Search code examples
ms-wordopenxmlopenxml-sdk

Adding Runs to Paragraphs


I'm trying to convert xml formatted with tags to a DOCX file. I'm not generating a new document, but inserting text in a template document.

<p id="_fab91699-6d85-4ce5-b0b5-a17197520a7f">This document is amongst a series of International Standards dealing with the conversion of systems of writing produced by Technical Committee ISO/TC 46, <em>Information and documentation</em>, WG 3 <em>Conversion of written languages</em>.</p>

I collected the text fragments in an array, then tried to process them with code like this:

foreach (var bkmkStart in wordDoc.MainDocumentPart.RootElement.Descendants<BookmarkStart>())
{
        if (bkmkStart.Name == "ForewordText")
        {
                forewordbkmkParent = bkmkStart.Parent;
                for (var y = 0; y <= ForewordArray.Length / (double)2 - 1; y++)
                {
                        if (ForewordArray[0, y] == "Normal")
                        {
                                if (y < ForewordArray.Length / (double)2 - 1)
                                {
                                        if (ForewordArray[0, y + 1] == "Normal")
                                        {
                                                forewordbkmkParent.InsertBeforeSelf(new Paragraph(new Run(new Text(ForewordArray[1, y]))));
                                        }
                                        else
                                        {
                                                fPara = forewordbkmkParent.InsertBeforeSelf(new Paragraph(new Run(new Text(ForewordArray[1, y]))));
                                        }
                                }
                                else
                                {
                                        fPara.InsertAfter(new Run(new Text(ForewordArray[1, y])), fPara.GetFirstChild<Run>());
                                }
                        }
                        else
                        {
                                NewRun = forewordbkmkParent.InsertBeforeSelf(new Run());
                                NewRunProps = new RunProperties();
                                NewRunProps.AppendChild<Italic>(new Italic());
                                NewRun.AppendChild<RunProperties>(NewRunProps);
                                NewRun.AppendChild(new Text(ForewordArray[1, y]));
                        }
                }
        }
}

but I end up with malformed XML because the runs are inserted after the paragraphs instead of inside them:

<w:p>
    <w:r>
        <w:t>This document is amongst a series of International Standards dealing with the conversion of systems of writing produced by Technical Committee ISO/TC 46, </w:t>
    </w:r>
</w:p>
<w:r>
    <w:rPr>
        <w:i />
    </w:rPr>
    <w:t>Information and documentation</w:t>
</w:r>
<w:p>
    <w:r>
        <w:t>, WG 3 </w:t>
    </w:r>
    <w:r>
        <w:t>.</w:t>
    </w:r>
</w:p>
<w:r>
    <w:rPr>
        <w:i />
    </w:rPr>
    <w:t>Conversion of written languages</w:t>
</w:r>

Doing this the right way, using the SDK, would be best. As an alternative, I was able to create a string with all the correct XML and text using regexes, but I can't find a WordprocessingDocument method to turn that into an XML fragment that I can insert.


Solution

  • The solution for this kind of problem is to perform a pure functional transformation, as shown in the following code example.
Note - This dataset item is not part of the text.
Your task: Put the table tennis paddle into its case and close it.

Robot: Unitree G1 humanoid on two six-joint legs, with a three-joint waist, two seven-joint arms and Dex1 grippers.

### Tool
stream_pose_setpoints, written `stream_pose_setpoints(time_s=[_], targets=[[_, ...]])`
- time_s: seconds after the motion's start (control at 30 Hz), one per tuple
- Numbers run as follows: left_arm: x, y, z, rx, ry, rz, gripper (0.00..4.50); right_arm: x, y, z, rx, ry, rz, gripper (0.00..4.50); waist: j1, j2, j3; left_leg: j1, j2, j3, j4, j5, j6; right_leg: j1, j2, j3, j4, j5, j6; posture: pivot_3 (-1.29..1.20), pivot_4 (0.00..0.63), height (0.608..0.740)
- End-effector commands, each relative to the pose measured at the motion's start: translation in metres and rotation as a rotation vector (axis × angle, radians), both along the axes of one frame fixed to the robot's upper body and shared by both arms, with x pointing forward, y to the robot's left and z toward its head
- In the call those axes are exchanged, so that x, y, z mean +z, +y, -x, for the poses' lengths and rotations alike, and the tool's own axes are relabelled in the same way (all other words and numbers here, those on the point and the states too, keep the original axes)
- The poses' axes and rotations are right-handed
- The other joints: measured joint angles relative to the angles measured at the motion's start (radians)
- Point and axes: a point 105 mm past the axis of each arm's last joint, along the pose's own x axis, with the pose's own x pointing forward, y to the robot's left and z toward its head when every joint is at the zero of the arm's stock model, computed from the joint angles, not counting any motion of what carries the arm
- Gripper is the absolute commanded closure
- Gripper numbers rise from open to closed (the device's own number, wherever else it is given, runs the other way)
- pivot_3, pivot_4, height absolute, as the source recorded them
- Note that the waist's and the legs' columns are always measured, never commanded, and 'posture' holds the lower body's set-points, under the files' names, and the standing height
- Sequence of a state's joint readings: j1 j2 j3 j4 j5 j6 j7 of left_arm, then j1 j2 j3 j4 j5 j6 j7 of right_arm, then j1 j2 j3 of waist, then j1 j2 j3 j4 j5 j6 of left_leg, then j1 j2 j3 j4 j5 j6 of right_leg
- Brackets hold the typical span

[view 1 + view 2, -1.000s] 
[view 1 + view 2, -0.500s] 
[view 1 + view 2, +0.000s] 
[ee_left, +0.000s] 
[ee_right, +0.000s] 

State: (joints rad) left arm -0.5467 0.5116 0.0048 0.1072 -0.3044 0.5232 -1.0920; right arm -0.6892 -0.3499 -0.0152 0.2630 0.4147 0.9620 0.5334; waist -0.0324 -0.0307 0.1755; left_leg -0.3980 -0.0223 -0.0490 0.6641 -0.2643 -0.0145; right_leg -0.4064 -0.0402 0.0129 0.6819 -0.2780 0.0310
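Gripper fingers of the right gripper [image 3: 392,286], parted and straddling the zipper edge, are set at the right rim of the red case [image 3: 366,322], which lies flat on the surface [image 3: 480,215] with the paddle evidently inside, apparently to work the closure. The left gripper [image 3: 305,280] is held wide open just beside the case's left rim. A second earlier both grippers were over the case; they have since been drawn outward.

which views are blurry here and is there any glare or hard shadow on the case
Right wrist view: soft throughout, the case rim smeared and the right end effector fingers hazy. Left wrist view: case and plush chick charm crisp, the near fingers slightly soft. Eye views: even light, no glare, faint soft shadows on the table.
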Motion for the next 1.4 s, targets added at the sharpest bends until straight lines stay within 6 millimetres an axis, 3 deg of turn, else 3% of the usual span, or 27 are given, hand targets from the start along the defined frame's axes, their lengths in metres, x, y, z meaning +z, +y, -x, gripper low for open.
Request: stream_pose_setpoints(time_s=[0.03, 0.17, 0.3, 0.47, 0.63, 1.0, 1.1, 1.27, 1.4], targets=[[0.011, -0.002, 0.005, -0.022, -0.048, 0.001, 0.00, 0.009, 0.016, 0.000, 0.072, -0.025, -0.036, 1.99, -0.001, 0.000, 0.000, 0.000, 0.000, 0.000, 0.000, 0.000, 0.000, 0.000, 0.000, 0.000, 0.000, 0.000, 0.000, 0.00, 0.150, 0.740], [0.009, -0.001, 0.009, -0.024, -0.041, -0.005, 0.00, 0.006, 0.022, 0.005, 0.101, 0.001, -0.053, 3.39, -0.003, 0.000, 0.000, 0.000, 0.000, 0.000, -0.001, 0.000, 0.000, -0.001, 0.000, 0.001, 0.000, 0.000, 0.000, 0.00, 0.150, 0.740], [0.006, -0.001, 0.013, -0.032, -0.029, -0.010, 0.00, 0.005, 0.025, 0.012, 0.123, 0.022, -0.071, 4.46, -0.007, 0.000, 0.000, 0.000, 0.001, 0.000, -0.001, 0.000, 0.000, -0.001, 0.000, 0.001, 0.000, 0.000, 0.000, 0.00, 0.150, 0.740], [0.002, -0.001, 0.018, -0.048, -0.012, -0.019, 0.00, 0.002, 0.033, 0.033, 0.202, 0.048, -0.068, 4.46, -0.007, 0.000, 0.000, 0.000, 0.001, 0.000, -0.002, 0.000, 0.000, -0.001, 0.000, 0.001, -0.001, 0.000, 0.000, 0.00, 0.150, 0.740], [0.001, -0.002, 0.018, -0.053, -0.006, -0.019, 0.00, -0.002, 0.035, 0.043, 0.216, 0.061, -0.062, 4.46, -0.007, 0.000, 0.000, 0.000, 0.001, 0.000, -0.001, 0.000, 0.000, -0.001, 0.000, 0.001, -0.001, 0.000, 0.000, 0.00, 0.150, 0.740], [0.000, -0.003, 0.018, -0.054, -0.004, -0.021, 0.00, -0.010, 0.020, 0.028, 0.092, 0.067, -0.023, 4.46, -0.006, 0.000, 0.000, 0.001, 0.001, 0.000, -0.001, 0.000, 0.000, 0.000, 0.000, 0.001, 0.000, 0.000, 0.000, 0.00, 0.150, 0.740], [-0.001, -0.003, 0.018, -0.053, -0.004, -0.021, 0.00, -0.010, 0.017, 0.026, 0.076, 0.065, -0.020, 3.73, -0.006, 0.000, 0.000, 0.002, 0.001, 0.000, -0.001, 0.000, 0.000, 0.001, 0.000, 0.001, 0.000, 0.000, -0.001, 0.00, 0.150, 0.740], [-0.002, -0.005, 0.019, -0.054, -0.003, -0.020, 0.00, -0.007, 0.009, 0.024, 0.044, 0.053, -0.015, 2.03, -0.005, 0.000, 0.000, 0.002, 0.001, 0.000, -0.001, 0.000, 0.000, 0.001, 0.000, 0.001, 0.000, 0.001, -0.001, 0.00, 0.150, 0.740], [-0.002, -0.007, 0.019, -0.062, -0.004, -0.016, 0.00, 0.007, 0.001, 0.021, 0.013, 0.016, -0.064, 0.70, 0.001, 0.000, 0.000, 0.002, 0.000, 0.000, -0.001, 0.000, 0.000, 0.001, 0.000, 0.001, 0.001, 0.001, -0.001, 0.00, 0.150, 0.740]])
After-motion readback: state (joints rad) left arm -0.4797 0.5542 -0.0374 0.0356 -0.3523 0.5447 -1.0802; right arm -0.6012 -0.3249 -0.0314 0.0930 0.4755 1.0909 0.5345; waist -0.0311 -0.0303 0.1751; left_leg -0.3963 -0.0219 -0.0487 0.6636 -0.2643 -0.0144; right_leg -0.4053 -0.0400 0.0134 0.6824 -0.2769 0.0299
    The code example uses the sample XML element <p> given in the question (see Xml constant below). It transforms it into a corresponding Open XML w:p element, i.e., a Paragraph instance in terms of the strongly-typed classes provided by the Open XML SDK. The expected outer XML of that w:p or Paragraph is defined by the OuterXml constant.

    using System;
    using System.Linq;
    using System.Xml.Linq;
    using DocumentFormat.OpenXml;
    using DocumentFormat.OpenXml.Wordprocessing;
    using Xunit;
    
    namespace CodeSnippets.Tests.OpenXml.Wordprocessing
    {
        public class XmlTransformationTests
        {
            private const string Xml =
                @"<p id=""_fab91699-6d85-4ce5-b0b5-a17197520a7f"">" +
                @"This document is amongst a series of International Standards dealing with the conversion of systems of writing produced by Technical Committee ISO/TC 46, " +
                @"<em>Information and documentation</em>" +
                @", WG 3 " +
                @"<em>Conversion of written languages</em>" +
                @"." +
                @"</p>";
    
            private const string OuterXml =
                @"<w:p xmlns:w=""http://schemas.openxmlformats.org/wordprocessingml/2006/main"">" +
                @"<w:r><w:t xml:space=""preserve"">This document is amongst a series of International Standards dealing with the conversion of systems of writing produced by Technical Committee ISO/TC 46, </w:t></w:r>" +
                @"<w:r><w:rPr><w:i /></w:rPr><w:t>Information and documentation</w:t></w:r>" +
                @"<w:r><w:t xml:space=""preserve"">, WG 3 </w:t></w:r>" +
                @"<w:r><w:rPr><w:i /></w:rPr><w:t>Conversion of written languages</w:t></w:r>" +
                @"<w:r><w:t>.</w:t></w:r>" +
                @"</w:p>";
    
            [Fact]
            public void CanTransformXmlToOpenXml()
            {
                // Arrange, creating an XElement based on the given XML.
                var xmlParagraph = XElement.Parse(Xml);
    
                // Act, transforming the XML into Open XML.
                var paragraph = (Paragraph) TransformElementToOpenXml(xmlParagraph);
    
                // Assert, demonstrating that we have indeed created an Open XML Paragraph instance.
                Assert.Equal(OuterXml, paragraph.OuterXml);
            }
    
            private static OpenXmlElement TransformElementToOpenXml(XElement element)
            {
                return element.Name.LocalName switch
                {
                    "p" => new Paragraph(element.Nodes().Select(TransformNodeToOpenXml)),
                    "em" => new Run(new RunProperties(new Italic()), CreateText(element.Value)),
                    "b" => new Run(new RunProperties(new Bold()), CreateText(element.Value)),
                    _ => throw new ArgumentOutOfRangeException()
                };
            }
    
            private static OpenXmlElement TransformNodeToOpenXml(XNode node)
            {
                return node switch
                {
                    XElement element => TransformElementToOpenXml(element),
                    XText text => new Run(CreateText(text.Value)),
                    _ => throw new ArgumentOutOfRangeException()
                };
            }
    
            private static Text CreateText(string text)
            {
                return new Text(text)
                {
                    Space = text.Length > 0 && (char.IsWhiteSpace(text[0]) || char.IsWhiteSpace(text[^1]))
                        ? new EnumValue<SpaceProcessingModeValues>(SpaceProcessingModeValues.Preserve)
                        : null
                };
            }
        }
    }
    

    The above sample deals with <p> (paragraph), <em> (emphasis / italic), and <b> (bold) elements. Adding further formatting elements (e.g., underlining) is easy.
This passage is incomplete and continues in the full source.